Pendant plusieurs heures, les familles sont totalement abandonnées à leur sort. Une femme perd connaissance plusieurs fois. La police municipale, à quelques mètres, reste les bras croisés. Il n’y a aucun médecin, aucun psychologue, aucun soutien.
Nouvelles expulsions
Mardi matin, alors que les corps calcinés de Beni, Pamela et Patrina viennent à peine d’être sortis des décombres fumants de l’immeuble, le préfet Carenco ordonne l’expulsion d’un nouveau squat. Une trentaine de personnes, dont 15 enfants, sont jetées à la rue, sans aucune proposition d’hébergement. Elle dormiront dans la rue, avec des enfants en bas âge, dans les conditions d’insécurité que l’on peut facilement imaginer, avant de retrouver un autre squat, probablement encore plus dangereux et insalubre. Manuel Valls nous expliquera à nouveau qu’il faut les expulser pour leur plus grand bien. Voilà une preuve de plus du discours mensonger du ministre qui, quelques heures auparavant, soulignait qu’il fallait poursuivre les expulsions tout en proposant des « solutions dignes ». Pour Manuel Valls, la rue est plus digne que le cimetière. Je n’en suis pas sûr.

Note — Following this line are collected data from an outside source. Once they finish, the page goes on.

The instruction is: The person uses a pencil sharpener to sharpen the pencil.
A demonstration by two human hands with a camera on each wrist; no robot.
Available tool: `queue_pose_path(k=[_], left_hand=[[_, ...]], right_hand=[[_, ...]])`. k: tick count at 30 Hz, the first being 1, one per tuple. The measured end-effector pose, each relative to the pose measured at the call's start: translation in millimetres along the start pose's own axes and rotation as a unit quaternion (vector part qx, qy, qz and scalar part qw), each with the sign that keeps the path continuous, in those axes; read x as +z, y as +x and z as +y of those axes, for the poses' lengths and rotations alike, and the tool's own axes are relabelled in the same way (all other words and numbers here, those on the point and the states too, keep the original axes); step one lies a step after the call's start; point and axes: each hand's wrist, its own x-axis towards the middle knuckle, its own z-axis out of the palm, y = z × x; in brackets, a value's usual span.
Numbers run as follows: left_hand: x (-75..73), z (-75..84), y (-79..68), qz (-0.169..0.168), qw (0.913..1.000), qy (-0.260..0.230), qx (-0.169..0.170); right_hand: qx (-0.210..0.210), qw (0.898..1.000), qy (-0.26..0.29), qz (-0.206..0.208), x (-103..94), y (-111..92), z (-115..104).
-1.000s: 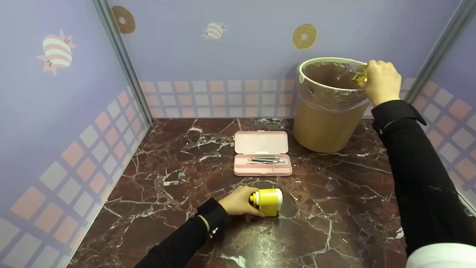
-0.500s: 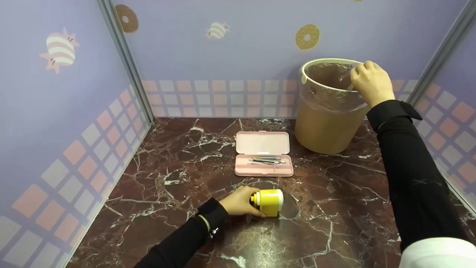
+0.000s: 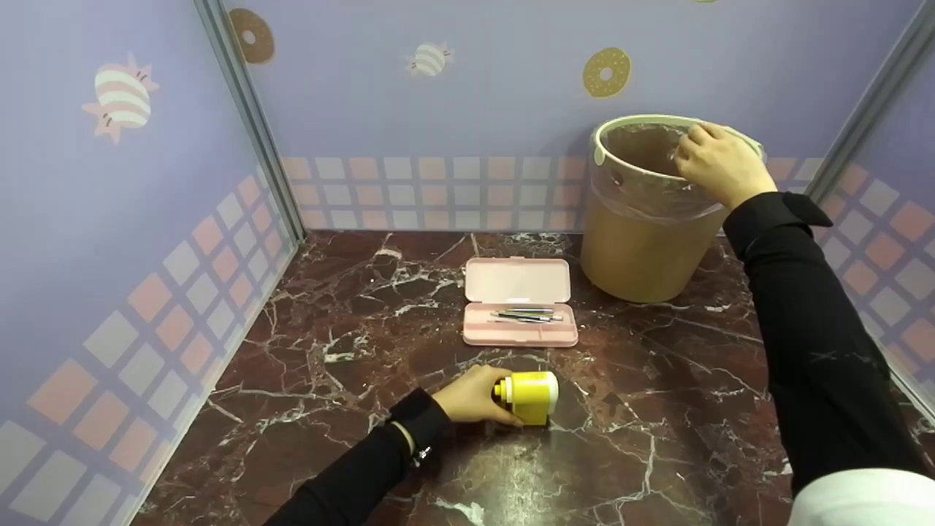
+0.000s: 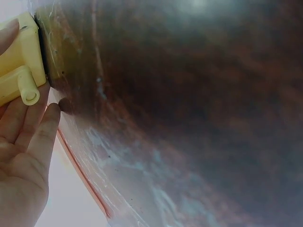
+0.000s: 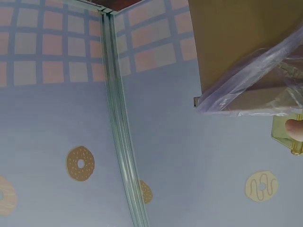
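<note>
On the near middle of the table lies a yellow pencil sharpener [image 3: 531,399] with a white end. My left hand [image 3: 473,396] grips it from the left side. The left wrist view shows the sharpener's crank knob [image 4: 28,90] by my fingers. My right hand [image 3: 719,162] is over the near right rim of a tan waste bin [image 3: 643,252] with a clear plastic liner [image 3: 643,197]. In the right wrist view, its thumb pinches a translucent yellow piece [image 5: 280,128] that looks like the sharpener's shavings drawer. In the head view that piece is hidden behind the hand.
An open pink pencil case [image 3: 517,280] stands in the middle of the dark marbled table [image 3: 350,402]. Several pencils [image 3: 527,315] lie in it. Patterned panels [image 3: 365,109] enclose the back and both sides. The bin stands at the back right.
My right hand has moved left and a little further over the bin; the yellow piece, seen earlier, is now hidden in the head view. The left hand and sharpener have stayed in place.
</note>
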Motion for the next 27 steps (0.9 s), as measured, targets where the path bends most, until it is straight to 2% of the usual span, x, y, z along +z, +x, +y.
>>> queue_pose_path(k=[8,12,15,18,20,22,25,27], left_hand=[[0.4,0.4,1.5,-0.001,1.0,-0.002,0.001],[1.1,0.4,2.3,-0.003,1.0,-0.002,0.0],[1.5,0.7,2.6,-0.003,1.0,-0.002,0.0],[1.5,0.8,2.0,-0.002,1.0,-0.004,-0.002],[1.4,0.5,1.4,-0.002,1.0,-0.006,-0.004],[1.0,0.0,0.9,-0.001,1.0,-0.005,-0.005],[0.7,-0.6,0.3,-0.002,1.0,-0.006,-0.007],[0.5,-0.6,0.4,-0.002,1.0,-0.003,-0.006]], right_hand=[[-0.017,1.0,0.005,0.009,-0.6,-3.7,0.7],[-0.011,1.0,0.011,0.01,-1.5,-4.3,1.0],[0.019,1.0,0.014,-0.002,-3.4,-6.5,0.7],[0.086,0.995,0.046,-0.026,-7.3,-10.3,-0.8],[0.152,0.985,0.078,-0.031,-9.0,-11.5,-2.5],[0.226,0.966,0.119,-0.033,-11.6,-12.6,-4.8],[0.334,0.927,0.169,-0.034,-14.2,-12.2,-7.5],[0.397,0.895,0.201,-0.04,-16.4,-12.3,-8.5]])
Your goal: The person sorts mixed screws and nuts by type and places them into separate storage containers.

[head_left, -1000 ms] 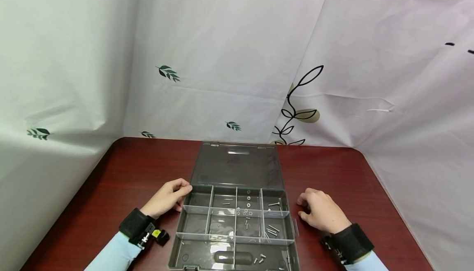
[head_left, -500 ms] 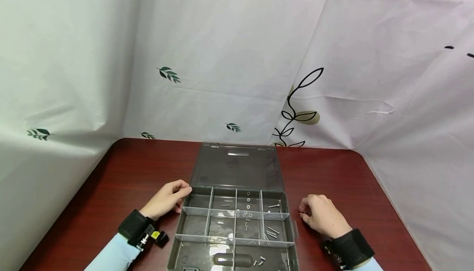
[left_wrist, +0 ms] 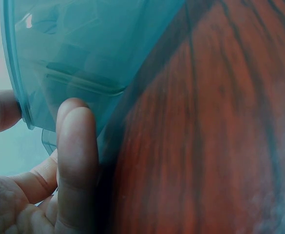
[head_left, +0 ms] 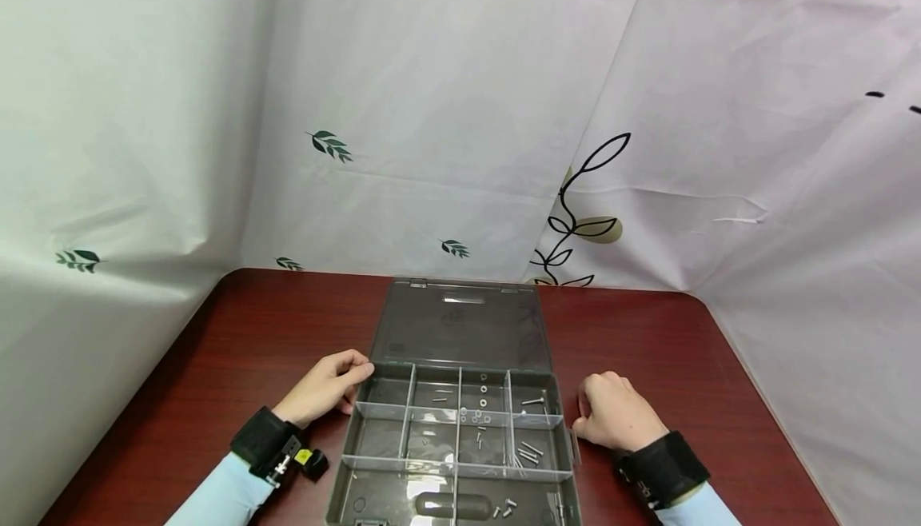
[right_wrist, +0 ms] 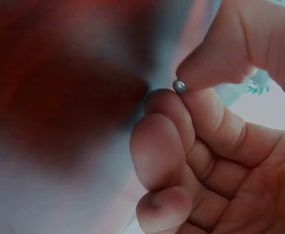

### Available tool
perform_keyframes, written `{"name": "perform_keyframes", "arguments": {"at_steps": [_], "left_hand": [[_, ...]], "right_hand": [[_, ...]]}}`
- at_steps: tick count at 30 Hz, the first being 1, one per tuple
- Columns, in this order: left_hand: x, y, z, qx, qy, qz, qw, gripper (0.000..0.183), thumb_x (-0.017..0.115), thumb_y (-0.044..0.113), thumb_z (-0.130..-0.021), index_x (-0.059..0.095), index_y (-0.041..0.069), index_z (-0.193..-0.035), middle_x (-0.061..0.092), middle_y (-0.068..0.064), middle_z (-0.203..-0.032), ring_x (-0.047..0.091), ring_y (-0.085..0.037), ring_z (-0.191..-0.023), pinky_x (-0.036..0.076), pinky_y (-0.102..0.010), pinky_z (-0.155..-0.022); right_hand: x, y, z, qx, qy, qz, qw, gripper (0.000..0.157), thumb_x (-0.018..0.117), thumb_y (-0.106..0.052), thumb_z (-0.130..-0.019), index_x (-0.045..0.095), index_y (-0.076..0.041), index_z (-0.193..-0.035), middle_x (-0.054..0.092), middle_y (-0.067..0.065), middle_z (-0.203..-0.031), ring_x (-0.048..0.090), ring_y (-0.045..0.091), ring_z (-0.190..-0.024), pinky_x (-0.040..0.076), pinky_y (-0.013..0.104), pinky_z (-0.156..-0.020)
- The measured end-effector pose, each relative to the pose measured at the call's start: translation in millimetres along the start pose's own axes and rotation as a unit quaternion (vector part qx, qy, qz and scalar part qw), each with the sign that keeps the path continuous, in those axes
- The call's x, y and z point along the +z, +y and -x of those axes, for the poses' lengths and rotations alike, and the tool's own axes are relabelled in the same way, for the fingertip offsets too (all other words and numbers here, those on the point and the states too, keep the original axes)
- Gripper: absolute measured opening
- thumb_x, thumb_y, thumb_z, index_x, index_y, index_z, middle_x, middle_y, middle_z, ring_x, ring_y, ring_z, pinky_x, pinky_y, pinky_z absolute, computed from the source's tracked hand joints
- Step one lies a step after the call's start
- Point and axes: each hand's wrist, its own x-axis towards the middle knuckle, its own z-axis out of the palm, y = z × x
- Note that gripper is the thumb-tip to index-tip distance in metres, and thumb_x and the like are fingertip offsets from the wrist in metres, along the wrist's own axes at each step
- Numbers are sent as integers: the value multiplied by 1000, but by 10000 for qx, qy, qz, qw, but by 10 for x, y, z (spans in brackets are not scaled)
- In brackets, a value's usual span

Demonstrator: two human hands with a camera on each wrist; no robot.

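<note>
A grey see-through compartment box (head_left: pixel 430 434) lies on the table with its lid (head_left: pixel 460 322) folded back. My left hand (head_left: pixel 325 386) grips the box's far left corner; in the left wrist view a thumb and finger (left_wrist: pixel 76 146) sit on either side of the plastic wall. Just right of the box is my right hand (head_left: pixel 619 414), knuckles up. Between its thumb and index finger it pinches a small screw (right_wrist: pixel 180 86), of which only one round metal end shows. Several screws (head_left: pixel 528 452) and small ring-shaped nuts (head_left: pixel 484 389) lie in the compartments.
The dark red wooden table (head_left: pixel 302 302) extends around the box on both sides. A latch tab (head_left: pixel 575 446) juts from the box's right side. White patterned cloth (head_left: pixel 432 110) hangs behind and beside the table.
My right hand has shifted left toward the box's side, its fingers drawn in more tightly. The left hand keeps its grip on the corner; the head view has tilted slightly.
</note>
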Motion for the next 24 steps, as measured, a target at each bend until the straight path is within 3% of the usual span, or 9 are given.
{"name": "perform_keyframes", "arguments": {"at_steps": [5, 7, 10, 16, 21, 24], "left_hand": [[-1, 6, -8, 24, -24, 27, 10000, 50, 57, 43, -99, 57, -2, -121, 53, -10, -76, 56, -21, -61, 56, -37, -57], [-3, -2, -12, 1, -27, 21, 10000, 50, 57, 44, -99, 57, -2, -120, 53, -10, -75, 56, -21, -60, 56, -37, -57], [-8, -15, -11, -79, -29, 63, 9999, 51, 57, 45, -98, 57, -1, -120, 53, -10, -75, 56, -21, -60, 55, -37, -57], [-5, -22, -13, -138, -2, 144, 9998, 53, 58, 45, -97, 56, -2, -122, 53, -10, -79, 55, -19, -60, 55, -38, -56], [-5, 0, -9, -103, -52, 152, 9998, 52, 57, 44, -98, 55, -2, -122, 52, -10, -79, 55, -19, -61, 55, -37, -56], [-14, 9, -5, -92, -95, 173, 9998, 51, 57, 42, -99, 55, -2, -123, 52, -10, -78, 55, -20, -61, 55, -37, -57]], "right_hand": [[-117, -89, -54, -372, 1029, -409, 9932, 30, 67, -10, -59, 45, -30, -58, 39, -19, -54, 35, 1, -50, 33, 22, -50], [-176, -208, -90, -709, 1481, -626, 9844, 32, 67, -8, -56, 45, -31, -61, 40, -20, -56, 35, -2, -50, 32, 20, -49], [-247, -485, -152, -1400, 1826, -971, 9683, 35, 66, -6, -54, 45, -31, -64, 42, -19, -59, 36, -5, -52, 32, 16, -48], [-266, -1123, -274, -2704, 1688, -1451, 9367, 33, 62, -2, -55, 45, -28, -68, 42, -18, -67, 36, -7, -59, 31, 10, -52], [-162, -1470, -336, -3251, 1513, -1586, 9199, 33, 64, -2, -59, 44, -26, -70, 39, -15, -68, 33, -7, -61, 28, 8, -56], [-101, -1579, -346, -3380, 1324, -1590, 9181, 30, 66, -3, -63, 46, -24, -72, 40, -13, -69, 33, -6, -62, 27, 8, -57]]}}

L’extrême droite à de beaux jours devant elle. Après Sarkozy, elle peut compter sur François Hollande, Manuel Valls et les socialistes pour tenir le même discours de haine contre les étrangers et appliquer la même politique discriminatoire et hors la loi contre les Roms. La France profonde applaudit, l’Union Européenne par son silence est complice. Marine Le Pen se frotte les mains. Manuel Valls, lui, ne pense qu’à la présidentielle. Le fait que son chemin soit désormais parsemé de cadavres ne le perturbe pas un seul instant. « Il faut continuer le travail », ose-t-il dire.
Mardi soir, la préfecture du Rhône fait savoir que les expulsions vont s’accélérer dans les jours à venir. La chasse aux Roms est ouverte. La campagne des municipales également.
Manuel Valls prétend que les Roms n’ont pas vocation à s’intégrer en France. En les obligeant à vivre comme des chiens errants à la rue ou à prendre le risque de brûler vifs dans des squats, il est certain d’avoir raison.